Segment Open

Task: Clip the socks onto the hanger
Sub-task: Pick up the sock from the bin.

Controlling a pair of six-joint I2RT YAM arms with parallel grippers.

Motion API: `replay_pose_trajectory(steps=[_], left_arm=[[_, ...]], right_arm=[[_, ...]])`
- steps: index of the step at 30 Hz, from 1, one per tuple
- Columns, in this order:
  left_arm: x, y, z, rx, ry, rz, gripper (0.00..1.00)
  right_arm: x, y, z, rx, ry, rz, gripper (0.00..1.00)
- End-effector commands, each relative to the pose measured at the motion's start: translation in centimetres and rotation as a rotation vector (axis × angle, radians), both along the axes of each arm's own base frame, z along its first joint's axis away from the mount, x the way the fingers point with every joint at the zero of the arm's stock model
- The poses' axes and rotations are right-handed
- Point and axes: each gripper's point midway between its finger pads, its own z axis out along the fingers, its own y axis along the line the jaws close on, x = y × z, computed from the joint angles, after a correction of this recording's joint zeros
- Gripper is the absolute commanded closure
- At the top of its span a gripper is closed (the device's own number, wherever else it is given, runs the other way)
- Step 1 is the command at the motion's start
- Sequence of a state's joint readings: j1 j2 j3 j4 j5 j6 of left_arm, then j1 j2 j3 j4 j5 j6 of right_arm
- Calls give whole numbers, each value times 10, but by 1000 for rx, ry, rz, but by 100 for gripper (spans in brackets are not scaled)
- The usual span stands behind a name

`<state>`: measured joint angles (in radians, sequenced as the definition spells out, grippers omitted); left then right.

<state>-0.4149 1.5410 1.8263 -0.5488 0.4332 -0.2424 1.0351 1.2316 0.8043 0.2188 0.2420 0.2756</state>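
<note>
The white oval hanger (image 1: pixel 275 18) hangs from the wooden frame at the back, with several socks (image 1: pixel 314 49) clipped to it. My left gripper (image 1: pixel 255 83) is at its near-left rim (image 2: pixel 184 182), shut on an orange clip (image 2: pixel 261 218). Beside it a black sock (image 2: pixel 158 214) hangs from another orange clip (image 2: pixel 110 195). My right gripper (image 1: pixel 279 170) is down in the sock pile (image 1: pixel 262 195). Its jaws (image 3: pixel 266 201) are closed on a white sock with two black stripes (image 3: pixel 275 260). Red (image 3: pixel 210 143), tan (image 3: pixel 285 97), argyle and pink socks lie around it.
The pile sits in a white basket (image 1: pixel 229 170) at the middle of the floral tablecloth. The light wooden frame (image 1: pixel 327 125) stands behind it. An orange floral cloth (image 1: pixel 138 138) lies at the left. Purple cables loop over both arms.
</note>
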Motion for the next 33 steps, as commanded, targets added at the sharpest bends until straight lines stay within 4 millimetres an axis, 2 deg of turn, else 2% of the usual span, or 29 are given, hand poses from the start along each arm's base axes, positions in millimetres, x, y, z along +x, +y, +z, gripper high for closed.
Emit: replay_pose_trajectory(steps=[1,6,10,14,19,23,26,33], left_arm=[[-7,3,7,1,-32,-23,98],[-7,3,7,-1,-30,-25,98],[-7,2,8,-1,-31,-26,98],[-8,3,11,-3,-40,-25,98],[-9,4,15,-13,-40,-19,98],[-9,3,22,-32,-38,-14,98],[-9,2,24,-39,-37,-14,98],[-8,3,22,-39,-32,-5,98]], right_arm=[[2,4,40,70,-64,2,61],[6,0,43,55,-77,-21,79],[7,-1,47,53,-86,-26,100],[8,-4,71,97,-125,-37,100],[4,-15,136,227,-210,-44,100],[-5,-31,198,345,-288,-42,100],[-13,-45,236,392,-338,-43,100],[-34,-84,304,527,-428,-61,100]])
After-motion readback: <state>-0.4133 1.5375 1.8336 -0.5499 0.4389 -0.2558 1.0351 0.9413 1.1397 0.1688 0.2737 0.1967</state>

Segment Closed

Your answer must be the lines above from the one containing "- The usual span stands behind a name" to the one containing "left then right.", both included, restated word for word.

**Exercise response:**
- The usual span stands behind a name

`<state>`: measured joint angles (in radians, sequenced as the definition spells out, grippers omitted); left then right.

An answer has been given, and the exercise is complete.